Malgré le manque à gagner, les mesures proactives d’Oxford pour atténuer les tarifs et gérer les coûts ont aidé l’entreprise à générer une rentabilité plus forte que prévu.

Pressions tarifaires et stratégies d’atténuation

Oxford a averti que les tarifs douaniers pourraient peser lourdement sur ses résultats cette année, prévoyant 80 millions de dollars de coûts tarifaires supplémentaires.

Cependant, la société a souligné qu’elle prenait des mesures pour atténuer le choc, s’attendant à compenser environ la moitié de ces coûts par une combinaison de stratégies.

Le détaillant a déclaré qu’il diversifiait l’approvisionnement de la chaîne d’approvisionnement, ajustait les prix et avançait certaines entrées de stock pour mieux naviguer dans l’environnement commercial changeant.

Le chef de la direction, Tom Chubb, a attribué à ces mouvements la capacité de l’entreprise à afficher des bénéfices solides malgré un contexte difficile.

« Nous avons rapidement diversifié notre approvisionnement et avons avancé certaines entrées de stock et calibré les prix avec soin pour aider à compenser partiellement l’impact sur les coûts des produits des tarifs supplémentaires et de l’environnement commercial évolutif qui a émergé cette année », a déclaré Chubb dans un communiqué.

Oxford a également réaffirmé ses prévisions pour l’exercice 2025, prévoyant des ventes comprises entre 1,475 milliard de dollars et 1,515 milliard de dollars, ce qui est globalement conforme à l’estimation consensuelle de 1,493 milliard de dollars.

Performance et perspectives de la marque

La performance d’Oxford au cours du trimestre reflète des résultats inégaux dans l’ensemble de son portefeuille.

Son segment Marques émergentes a affiché une forte croissance, avec des ventes en hausse de 17 % à 38,5 millions de dollars.

En revanche, ses trois plus grandes marques ont enregistré des baisses : les ventes de Tommy Bahama ont chuté de 6,6 %, Lilly Pulitzer de 1,5 % et Johnny Was de 9,7 %.

Pour l’avenir, Chubb a déclaré que la société était encouragée par l’amélioration de la dynamique au début du troisième trimestre, notant que les ventes des magasins comparables avaient été « modestement positives dans la fourchette basse à un chiffre » à ce jour.

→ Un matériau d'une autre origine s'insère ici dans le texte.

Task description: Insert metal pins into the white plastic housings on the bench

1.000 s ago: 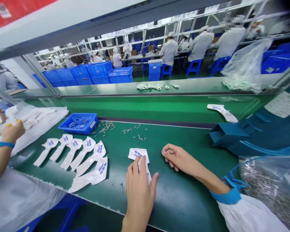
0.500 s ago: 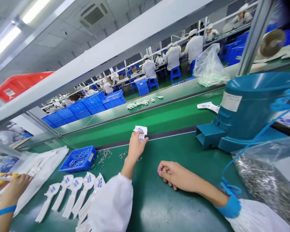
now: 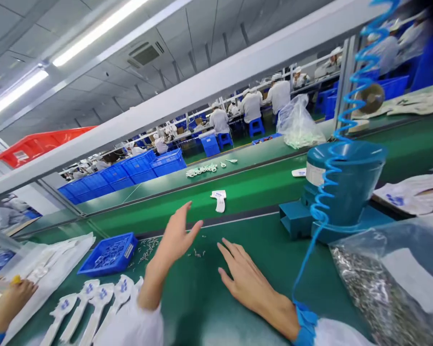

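1. Centrally, on the green belt [image 3: 260, 187]: one curved white part [image 3: 219, 201] with blue marking; lies flat, beyond the fingertips, well apart from the worktop's edge.
2. Left hand [image 3: 175, 235]: reaches forward over the worktop [image 3: 195, 298], thumb spread away from the fingers; opens wide, grips nothing visible; points towards the belt, just short of the white part.
3. Right hand [image 3: 245, 276]: hangs palm down above or rests on the worktop, cannot tell which; fingers loosely extended, thumb apart; holds nothing visible.
4. Small metal pieces [image 3: 148, 249]: lie loose beside the tray, with a smaller cluster between the two hands.
5. Blue tray [image 3: 122, 263]: stands left of the metal pieces; contains small blue parts [image 3: 110, 252].
6. Row of white parts [image 3: 99, 298]: lie side by side in front of the tray; partly covered by the left sleeve [image 3: 133, 322].
7. Teal machine [image 3: 350, 192]: stands at right, behind a coiled blue cord [image 3: 326, 178].
8. Clear bag [image 3: 375, 298]: lies at lower right, filled with small metallic pieces.
9. Co-worker's hand [image 3: 12, 300]: shows at the left edge, yellow on fingertips, near a plastic sheet [image 3: 63, 269].
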`<state>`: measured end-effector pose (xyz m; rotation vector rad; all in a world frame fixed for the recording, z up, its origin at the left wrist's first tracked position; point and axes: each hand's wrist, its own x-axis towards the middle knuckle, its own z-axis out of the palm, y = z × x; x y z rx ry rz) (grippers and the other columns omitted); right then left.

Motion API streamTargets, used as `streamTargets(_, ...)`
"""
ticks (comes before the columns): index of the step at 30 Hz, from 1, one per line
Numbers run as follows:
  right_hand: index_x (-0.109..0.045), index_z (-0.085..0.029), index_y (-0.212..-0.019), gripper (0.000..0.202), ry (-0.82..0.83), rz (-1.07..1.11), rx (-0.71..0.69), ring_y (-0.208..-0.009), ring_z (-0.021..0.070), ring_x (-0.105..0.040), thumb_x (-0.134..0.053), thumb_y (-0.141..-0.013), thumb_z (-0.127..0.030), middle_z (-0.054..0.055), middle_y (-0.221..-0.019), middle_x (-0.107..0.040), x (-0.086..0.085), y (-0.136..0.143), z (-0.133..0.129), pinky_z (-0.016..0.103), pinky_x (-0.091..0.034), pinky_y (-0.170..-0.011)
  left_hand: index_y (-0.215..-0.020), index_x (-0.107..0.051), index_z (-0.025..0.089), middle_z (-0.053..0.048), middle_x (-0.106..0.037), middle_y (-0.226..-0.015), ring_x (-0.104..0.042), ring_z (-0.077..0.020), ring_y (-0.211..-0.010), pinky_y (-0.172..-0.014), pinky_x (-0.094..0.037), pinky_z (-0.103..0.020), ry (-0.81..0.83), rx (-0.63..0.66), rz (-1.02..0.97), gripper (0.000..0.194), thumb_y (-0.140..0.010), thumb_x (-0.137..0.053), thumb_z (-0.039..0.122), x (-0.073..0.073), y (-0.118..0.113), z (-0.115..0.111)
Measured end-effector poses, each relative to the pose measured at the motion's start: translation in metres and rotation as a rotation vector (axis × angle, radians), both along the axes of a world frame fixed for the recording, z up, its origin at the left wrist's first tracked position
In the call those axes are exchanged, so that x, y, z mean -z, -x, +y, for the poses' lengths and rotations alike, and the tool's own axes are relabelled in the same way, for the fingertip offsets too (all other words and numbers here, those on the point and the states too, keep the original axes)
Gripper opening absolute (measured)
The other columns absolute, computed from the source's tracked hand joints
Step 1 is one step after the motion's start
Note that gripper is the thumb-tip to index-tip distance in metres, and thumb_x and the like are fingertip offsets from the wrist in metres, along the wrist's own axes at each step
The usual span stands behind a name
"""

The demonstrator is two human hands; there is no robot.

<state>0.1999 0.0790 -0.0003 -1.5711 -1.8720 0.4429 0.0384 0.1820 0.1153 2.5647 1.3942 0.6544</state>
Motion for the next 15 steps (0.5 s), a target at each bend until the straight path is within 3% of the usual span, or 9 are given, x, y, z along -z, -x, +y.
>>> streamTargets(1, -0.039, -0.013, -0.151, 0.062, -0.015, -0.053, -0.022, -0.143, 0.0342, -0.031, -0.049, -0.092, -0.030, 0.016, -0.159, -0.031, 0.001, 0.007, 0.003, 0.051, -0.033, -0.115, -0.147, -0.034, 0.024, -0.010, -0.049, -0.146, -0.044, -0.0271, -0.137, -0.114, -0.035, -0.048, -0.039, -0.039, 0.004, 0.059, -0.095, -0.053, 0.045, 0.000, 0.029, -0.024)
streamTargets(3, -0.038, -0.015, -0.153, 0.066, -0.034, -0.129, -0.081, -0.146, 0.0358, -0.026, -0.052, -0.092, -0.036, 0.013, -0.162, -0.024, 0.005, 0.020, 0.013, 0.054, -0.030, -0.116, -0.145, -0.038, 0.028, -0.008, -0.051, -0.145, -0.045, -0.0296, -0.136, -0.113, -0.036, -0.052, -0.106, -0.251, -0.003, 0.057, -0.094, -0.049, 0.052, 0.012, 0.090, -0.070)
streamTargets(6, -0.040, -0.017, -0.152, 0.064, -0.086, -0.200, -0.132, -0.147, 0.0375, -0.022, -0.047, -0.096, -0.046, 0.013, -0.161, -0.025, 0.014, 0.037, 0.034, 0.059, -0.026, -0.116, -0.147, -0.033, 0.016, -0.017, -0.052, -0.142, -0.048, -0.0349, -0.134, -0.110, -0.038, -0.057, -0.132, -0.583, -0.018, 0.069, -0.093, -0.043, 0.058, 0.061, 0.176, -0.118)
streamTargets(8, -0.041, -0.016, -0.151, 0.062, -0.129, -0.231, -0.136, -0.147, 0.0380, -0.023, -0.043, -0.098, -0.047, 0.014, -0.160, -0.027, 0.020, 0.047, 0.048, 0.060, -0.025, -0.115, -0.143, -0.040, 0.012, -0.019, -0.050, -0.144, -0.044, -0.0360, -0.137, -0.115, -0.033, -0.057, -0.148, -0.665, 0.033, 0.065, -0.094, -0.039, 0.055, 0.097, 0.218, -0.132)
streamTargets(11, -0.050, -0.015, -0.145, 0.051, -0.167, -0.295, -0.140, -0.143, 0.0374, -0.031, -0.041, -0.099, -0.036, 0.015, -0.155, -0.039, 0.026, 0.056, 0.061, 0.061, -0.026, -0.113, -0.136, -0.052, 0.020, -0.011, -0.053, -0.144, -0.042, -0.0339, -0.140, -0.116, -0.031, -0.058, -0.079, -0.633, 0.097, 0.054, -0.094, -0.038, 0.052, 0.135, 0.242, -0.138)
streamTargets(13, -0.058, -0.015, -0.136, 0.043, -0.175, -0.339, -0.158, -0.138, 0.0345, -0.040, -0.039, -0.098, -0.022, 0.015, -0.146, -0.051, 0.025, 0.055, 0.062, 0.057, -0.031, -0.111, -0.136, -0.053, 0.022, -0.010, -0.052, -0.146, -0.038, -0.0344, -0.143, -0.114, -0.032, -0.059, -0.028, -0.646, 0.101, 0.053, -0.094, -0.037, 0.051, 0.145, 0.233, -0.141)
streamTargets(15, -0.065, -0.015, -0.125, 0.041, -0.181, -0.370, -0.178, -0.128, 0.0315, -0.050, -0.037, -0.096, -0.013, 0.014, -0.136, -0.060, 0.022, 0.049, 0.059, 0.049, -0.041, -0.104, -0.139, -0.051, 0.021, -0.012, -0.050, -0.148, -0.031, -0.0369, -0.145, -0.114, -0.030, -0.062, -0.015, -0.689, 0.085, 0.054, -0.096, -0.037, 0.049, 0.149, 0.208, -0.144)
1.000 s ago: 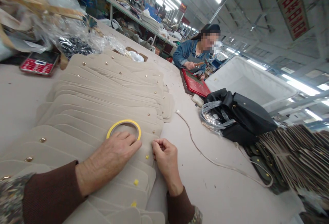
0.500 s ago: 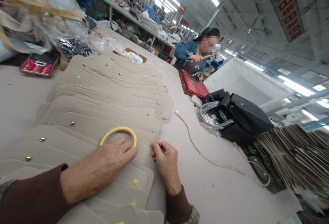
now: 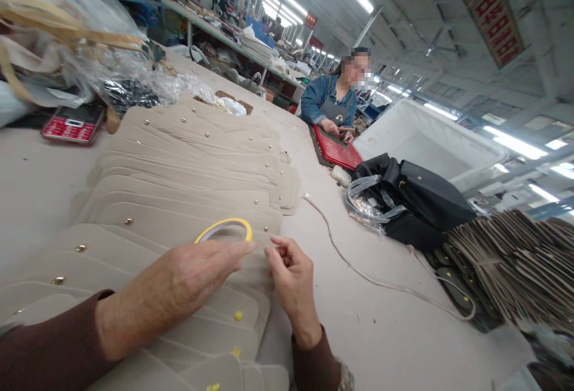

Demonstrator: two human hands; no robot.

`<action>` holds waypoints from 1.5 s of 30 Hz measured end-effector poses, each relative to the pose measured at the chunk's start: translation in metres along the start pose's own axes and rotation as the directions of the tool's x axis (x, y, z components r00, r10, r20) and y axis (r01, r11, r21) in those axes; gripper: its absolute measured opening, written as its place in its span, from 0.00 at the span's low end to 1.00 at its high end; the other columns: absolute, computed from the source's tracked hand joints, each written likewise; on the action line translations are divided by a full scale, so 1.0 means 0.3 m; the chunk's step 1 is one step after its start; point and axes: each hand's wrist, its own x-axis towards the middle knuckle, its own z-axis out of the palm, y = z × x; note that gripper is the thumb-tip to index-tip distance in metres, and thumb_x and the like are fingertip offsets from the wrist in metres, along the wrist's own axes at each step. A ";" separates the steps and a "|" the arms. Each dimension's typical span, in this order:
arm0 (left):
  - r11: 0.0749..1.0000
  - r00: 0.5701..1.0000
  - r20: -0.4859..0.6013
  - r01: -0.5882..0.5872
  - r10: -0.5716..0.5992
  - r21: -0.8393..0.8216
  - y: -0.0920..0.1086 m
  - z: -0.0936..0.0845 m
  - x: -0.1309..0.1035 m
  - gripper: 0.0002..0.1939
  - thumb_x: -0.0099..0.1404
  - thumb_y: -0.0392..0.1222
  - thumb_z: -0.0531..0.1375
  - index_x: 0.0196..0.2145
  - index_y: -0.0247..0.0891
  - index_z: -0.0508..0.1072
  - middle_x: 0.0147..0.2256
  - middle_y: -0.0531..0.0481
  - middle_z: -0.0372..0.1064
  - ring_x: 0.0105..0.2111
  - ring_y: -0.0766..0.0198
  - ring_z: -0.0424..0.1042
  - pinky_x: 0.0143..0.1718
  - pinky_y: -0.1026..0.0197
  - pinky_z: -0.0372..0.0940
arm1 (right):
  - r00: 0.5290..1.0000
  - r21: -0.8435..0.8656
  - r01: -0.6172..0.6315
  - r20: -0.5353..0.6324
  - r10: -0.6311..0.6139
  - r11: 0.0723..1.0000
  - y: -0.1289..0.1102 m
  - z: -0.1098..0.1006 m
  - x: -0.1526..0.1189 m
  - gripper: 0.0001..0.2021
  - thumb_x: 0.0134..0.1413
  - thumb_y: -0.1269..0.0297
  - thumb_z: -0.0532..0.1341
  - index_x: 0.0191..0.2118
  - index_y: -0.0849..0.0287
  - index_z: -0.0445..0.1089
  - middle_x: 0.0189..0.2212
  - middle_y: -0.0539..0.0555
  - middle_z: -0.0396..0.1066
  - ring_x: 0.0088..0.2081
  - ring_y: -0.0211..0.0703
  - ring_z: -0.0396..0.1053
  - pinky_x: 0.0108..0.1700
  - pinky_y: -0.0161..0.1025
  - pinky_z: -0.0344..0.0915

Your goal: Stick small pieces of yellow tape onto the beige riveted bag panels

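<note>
Overlapping beige panels [image 3: 179,194] with small gold studs spread over the table. My left hand [image 3: 179,283] is over them, its fingers closed round the near side of a yellow tape roll [image 3: 231,222], which is tilted up. Close to its right, at the panels' edge, my right hand [image 3: 291,280] has thumb and index finger bent towards each other with a small gap; nothing can be made out between them. Small yellow tape pieces [image 3: 238,315] stick to the nearer panels.
A red and black phone [image 3: 74,124] and plastic wrapping [image 3: 130,83] lie at the left. A cord [image 3: 332,241], a black bag [image 3: 421,199] and stacked dark panels [image 3: 515,265] are at the right. Further back, a person [image 3: 332,98] works at a red board [image 3: 336,149].
My left hand has lifted the tape roll and moved it right, towards my right hand. My right thumb and index finger have parted slightly. The person opposite has lowered a hand to the board.
</note>
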 end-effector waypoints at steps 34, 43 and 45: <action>0.973 0.963 0.256 0.025 -0.086 0.231 0.052 0.058 0.006 0.15 0.70 0.23 0.51 0.34 0.43 0.66 0.30 0.50 0.69 0.30 0.54 0.69 0.34 0.53 0.59 | 0.946 0.201 -0.320 0.023 0.323 0.926 0.038 0.032 0.000 0.14 0.49 0.52 0.69 0.31 0.60 0.77 0.22 0.51 0.76 0.25 0.41 0.73 0.29 0.36 0.72; 0.968 0.878 0.410 0.239 -0.246 0.070 0.043 0.082 -0.048 0.11 0.72 0.27 0.53 0.38 0.41 0.69 0.36 0.48 0.72 0.35 0.52 0.71 0.37 0.53 0.60 | 0.873 0.224 -0.486 0.166 0.458 0.845 0.037 -0.036 0.016 0.23 0.39 0.45 0.76 0.32 0.61 0.78 0.22 0.53 0.78 0.23 0.39 0.75 0.30 0.35 0.74; 0.968 0.868 0.442 0.250 -0.228 0.010 0.040 0.088 -0.059 0.13 0.71 0.25 0.52 0.39 0.42 0.69 0.35 0.49 0.72 0.33 0.54 0.71 0.35 0.54 0.59 | 0.840 0.173 -0.532 0.231 0.491 0.829 0.034 -0.062 0.005 0.24 0.38 0.44 0.77 0.31 0.62 0.77 0.21 0.52 0.77 0.21 0.37 0.73 0.28 0.34 0.72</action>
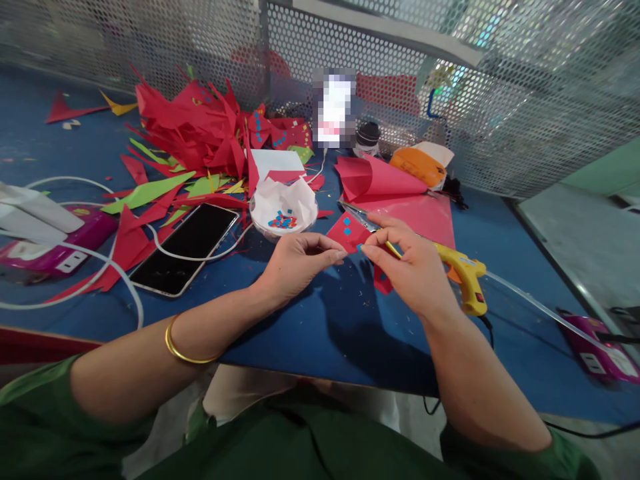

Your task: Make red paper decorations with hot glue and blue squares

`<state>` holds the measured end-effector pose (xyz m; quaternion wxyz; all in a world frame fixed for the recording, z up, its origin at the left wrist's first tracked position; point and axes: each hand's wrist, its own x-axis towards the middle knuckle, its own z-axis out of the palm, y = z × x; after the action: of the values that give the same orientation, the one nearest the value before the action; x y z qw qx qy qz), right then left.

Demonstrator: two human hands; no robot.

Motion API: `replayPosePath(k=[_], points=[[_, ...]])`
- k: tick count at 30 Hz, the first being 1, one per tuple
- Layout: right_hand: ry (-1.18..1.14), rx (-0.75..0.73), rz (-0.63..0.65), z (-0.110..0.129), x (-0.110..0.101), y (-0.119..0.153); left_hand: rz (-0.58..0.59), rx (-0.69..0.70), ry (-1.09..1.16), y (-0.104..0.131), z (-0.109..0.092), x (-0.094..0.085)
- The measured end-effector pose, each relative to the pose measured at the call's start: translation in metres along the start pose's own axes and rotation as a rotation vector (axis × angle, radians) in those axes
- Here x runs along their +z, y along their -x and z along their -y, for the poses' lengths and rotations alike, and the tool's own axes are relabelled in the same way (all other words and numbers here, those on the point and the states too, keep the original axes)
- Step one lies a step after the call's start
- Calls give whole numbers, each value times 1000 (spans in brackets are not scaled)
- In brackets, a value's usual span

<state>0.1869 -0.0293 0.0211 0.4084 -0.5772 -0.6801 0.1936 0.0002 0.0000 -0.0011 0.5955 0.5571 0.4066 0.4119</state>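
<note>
Between the thumb and fingers of my left hand [307, 261] is the edge of a small red paper piece [354, 233] bearing blue diamond shapes. At the paper's right edge, my right hand [407, 263] pinches a small blue paper square [360, 247]. Close behind the right hand lie scissors [357, 215] and a yellow glue gun [467, 273], both partly covered by it. Another red paper scrap [383, 280] rests below that hand. Beyond my left hand, a bowl lined with white paper [303, 200] holds small blue and red bits [283, 220].
Red and green paper scraps [195, 127] pile up at the back left. A dark phone [185, 250] with a white cable over it lies left. A lit phone [334, 110] stands against the perforated metal screen [300, 40]. Purple power strips [600, 350] sit at both sides.
</note>
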Motion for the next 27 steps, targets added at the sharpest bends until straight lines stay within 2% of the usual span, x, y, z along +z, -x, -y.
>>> replayPosePath(k=[3, 6, 9, 12, 17, 22, 27], points=[[-32, 92, 51, -2, -11, -5, 22, 9, -6, 0, 0, -1], [-36, 118, 110, -2, -14, -8, 38, 2, -24, 0, 0, -1], [-21, 92, 146, 0, -12, -9, 47, -6, -56, -1, 0, -2], [4, 78, 130, 1, -11, -9, 23, -17, -56, -1, 0, -1], [54, 65, 103, 0, -9, -6, -25, -117, 104, -1, -2, 2], [74, 37, 126, -3, -7, -4, 42, -190, 157, -1, -2, 2], [111, -107, 102, -4, -4, -4, 28, -237, 173, -2, 0, 2]])
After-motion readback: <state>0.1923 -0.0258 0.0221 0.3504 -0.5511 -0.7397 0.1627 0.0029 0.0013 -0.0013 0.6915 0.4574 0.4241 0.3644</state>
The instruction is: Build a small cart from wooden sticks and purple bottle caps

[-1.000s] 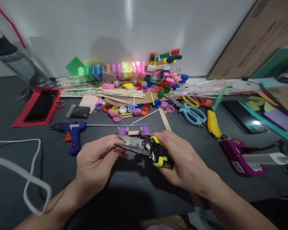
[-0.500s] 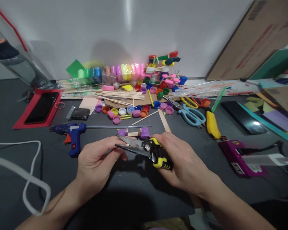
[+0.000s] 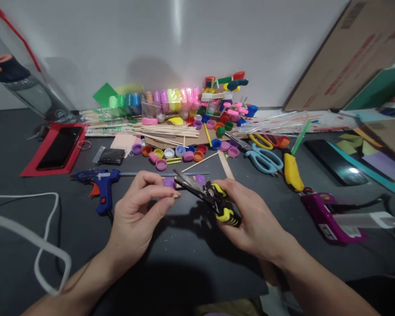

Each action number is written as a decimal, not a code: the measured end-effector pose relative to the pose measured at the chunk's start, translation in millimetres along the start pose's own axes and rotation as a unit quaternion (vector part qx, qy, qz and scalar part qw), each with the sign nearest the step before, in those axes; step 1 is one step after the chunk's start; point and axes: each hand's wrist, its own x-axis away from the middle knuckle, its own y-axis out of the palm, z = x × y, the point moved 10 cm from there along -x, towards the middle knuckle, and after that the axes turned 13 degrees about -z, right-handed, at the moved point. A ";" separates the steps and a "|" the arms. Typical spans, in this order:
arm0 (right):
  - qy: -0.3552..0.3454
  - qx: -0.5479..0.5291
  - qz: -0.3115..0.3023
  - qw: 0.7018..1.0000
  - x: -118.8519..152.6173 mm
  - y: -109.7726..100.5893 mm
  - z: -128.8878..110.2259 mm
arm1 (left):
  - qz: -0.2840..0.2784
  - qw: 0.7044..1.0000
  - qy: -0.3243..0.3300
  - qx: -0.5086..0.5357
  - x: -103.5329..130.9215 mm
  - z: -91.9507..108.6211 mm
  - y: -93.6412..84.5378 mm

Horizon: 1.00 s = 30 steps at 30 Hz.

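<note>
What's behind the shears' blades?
Behind the shears: two purple pieces, left and right, both partly visible. The left hand and blades cover their lower parts; whatever lies between them is mostly hidden.

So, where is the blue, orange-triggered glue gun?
In the head view's left half, the blue glue gun lies left of the left hand, below the small black packet.

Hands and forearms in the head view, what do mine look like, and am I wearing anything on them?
Your left hand and right hand are bare, with no gloves. No ring shows on the visible fingers. Both forearms are sleeveless as far as the picture reaches, with no watch, bracelet or cable on them.
</note>
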 end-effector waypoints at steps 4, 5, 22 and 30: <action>0.003 -0.008 0.002 1.000 0.4 0.5 1.5 | 0.030 0.991 -0.064 0.111 4.2 -18.6 -5.0; 0.002 -0.011 0.001 1.000 0.8 0.9 1.8 | 0.031 0.984 -0.083 0.157 5.1 -24.7 -3.2; -0.016 0.017 0.012 1.000 1.7 4.4 -7.2 | -0.049 0.919 -0.150 0.362 6.0 -44.5 28.9; -0.007 0.027 0.005 1.000 2.3 5.9 -10.0 | -0.059 0.936 -0.167 0.304 9.5 -45.6 25.6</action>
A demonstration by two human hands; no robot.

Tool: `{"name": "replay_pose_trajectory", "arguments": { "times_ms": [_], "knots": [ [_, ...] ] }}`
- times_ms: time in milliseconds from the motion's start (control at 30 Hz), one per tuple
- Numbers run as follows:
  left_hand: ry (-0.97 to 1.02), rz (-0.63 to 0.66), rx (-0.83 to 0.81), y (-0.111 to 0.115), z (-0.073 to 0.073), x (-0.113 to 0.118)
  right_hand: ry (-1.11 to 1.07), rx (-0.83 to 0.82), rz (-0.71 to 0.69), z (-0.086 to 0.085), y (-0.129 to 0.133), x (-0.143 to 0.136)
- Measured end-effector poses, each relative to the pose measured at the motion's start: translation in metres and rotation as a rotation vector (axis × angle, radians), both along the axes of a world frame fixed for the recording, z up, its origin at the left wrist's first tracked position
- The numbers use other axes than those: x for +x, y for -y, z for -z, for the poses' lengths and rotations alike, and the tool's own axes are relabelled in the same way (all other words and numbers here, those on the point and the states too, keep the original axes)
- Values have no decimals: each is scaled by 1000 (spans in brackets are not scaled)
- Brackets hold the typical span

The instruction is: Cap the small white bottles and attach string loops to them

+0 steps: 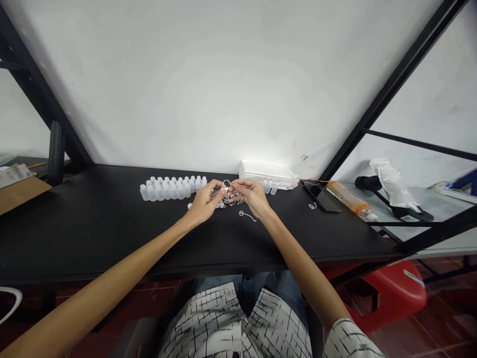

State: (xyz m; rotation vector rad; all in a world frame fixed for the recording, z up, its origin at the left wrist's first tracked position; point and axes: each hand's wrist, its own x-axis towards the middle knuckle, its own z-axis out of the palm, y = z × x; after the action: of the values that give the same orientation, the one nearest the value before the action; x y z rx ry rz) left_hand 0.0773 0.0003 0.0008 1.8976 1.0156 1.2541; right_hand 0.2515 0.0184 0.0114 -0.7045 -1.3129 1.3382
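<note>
Both hands meet above the middle of the black table. My left hand [205, 201] is closed, its thumb and fingers pinching a thin white looped strip [225, 183]. My right hand [252, 194] pinches the same small white piece from the other side, fingertips close to the left ones. Beneath and between the hands lies a small pile of white looped pieces [234, 200], partly covered by the fingers. One loose looped strip [247, 215] rests in front of the pile. Rows of small translucent white bottles [167, 190] stand upright just left of my left hand.
A stack of white trays or boxes [267, 173] sits against the wall, with small clear containers [270, 187] before it. Farther right are another loop [312, 206], a black phone [322, 198] and an orange-labelled bottle [347, 197]. Cardboard [22, 186] is far left; black frame posts flank the table.
</note>
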Motion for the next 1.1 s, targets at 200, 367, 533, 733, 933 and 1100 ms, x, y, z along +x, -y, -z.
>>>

Malgré la forte hausse de jeudi, les actions d’Oxford restent en baisse de plus de 37 % à ce jour, reflétant la prudence des investisseurs face aux défis posés par les tarifs douaniers, l’évolution de la demande des consommateurs et les pressions concurrentielles dans le secteur de la vente au détail.

Néanmoins, la capacité de l’entreprise à battre les prévisions de bénéfices et à définir des stratégies claires pour atténuer les coûts liés au commerce a rassuré les marchés.

En affichant des bénéfices plus solides, en réaffirmant ses prévisions et en mettant en évidence la résilience de certaines parties de son portefeuille, Oxford a signalé qu’elle était prête à naviguer dans un environnement opérationnel difficile tout en cherchant à protéger la valeur pour les actionnaires.